Adaptation du Salomé (1891) d’Oscar Wilde qu’on aurait transposé sur Hollywood Boulevard, il raconte l’amour impossible entre une jeune coiffeuse paumée et un homme tout de blanc vêtu qui passe ses journées à prêcher la parole de Dieu juché sur une caisse en plastique. Elle, c’est Nina Brosh, merveilleuse poupée west coast en perdition, jamais vue ailleurs si ce n’est dans le court métrage The Ice People (Susanne Oberbeck, 2000) ; lui, Vincent Gallo, qu’on a vu partout depuis, surtout dans ses propres films (Buffalo 66, 1998 et The Brown Bunny, 2003 en tête), et dont on apprécie le magnétisme. Sally tombe amoureuse de lui instantanément, comme touchée par la grâce (le cadre s’inonde de lumière précisément à cet instant-là, l’une des nombreuses symboliques stylistiques du film) ; on ne connaît pas son nom, elle non plus. Il résiste, a renoncé il y a fort longtemps aux tentations de la chair. Elle a des apparitions, rêves éveillés qui la voient coucher avec lui ; lui s’imagine plutôt dans un cadre biblique. Autour d’eux, un patron d’épicerie qui ne croit pas mais aime qu’on le bénisse, les nourrit à l’œil ; une concierge d’immeuble (mais serait-ce un homme?) qui raconte leur histoire de son point de vue.
Johnny 316 est entièrement ainsi, bâti autour de pistes de narration plus que d’un récit à proprement parler, s’appréhende par là où on veut bien le prendre. La symbolique est souvent lourdement appuyée (Gallo survole la ville, bras en croix ; l’écran se colore en blanc) : ce pourrait être agaçant, c’est en fait une vraie identité qui se dégage d’un film plus photographique et documenté qu’il n’y paraît d’abord. Ifergan privilégie les plans (tantôt fixes, tantôt aériens) d’une ville qui couve davantage que ce qu’elle donne à voir, où églises et sex shops jouent à touche-touche, où les touristes attirés par les lumières du Kodak Theater côtoient les macs et les putes violentées. Sous ses atours sacrés, la cité est crade et blâfarde ; les néons n’éclairent qu’à moitié les bas-fonds d’un quartier où tout se cache.
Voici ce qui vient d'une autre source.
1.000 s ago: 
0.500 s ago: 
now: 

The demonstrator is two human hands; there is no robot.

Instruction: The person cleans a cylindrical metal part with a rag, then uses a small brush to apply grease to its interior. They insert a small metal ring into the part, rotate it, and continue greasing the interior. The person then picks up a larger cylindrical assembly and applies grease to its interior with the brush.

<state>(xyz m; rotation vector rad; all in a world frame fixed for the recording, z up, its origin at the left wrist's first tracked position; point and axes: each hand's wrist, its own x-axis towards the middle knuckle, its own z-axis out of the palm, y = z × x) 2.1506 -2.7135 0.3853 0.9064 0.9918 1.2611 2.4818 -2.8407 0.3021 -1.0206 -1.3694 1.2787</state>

Los Angeles se révèle la nuit, et ce qu’elle fait éclore est tour à tour angoissant, mystique et inattendu. C’est au cours du tournage de Johnny 316 qu’Erick Ifergan a eu l’idée de sa série de photos American Nights : son film, en plus d’offrir une réflexion sur les croyances de la « cité des rêves » (l’appellation de L.A. est ici largement mise en scène), donne surtout envie de découvrir son œuvre photographique.
Johnny 316 d’Erick Ifergan – DVD édité par KMBO – Disponible depuis le 4 décembre 2012.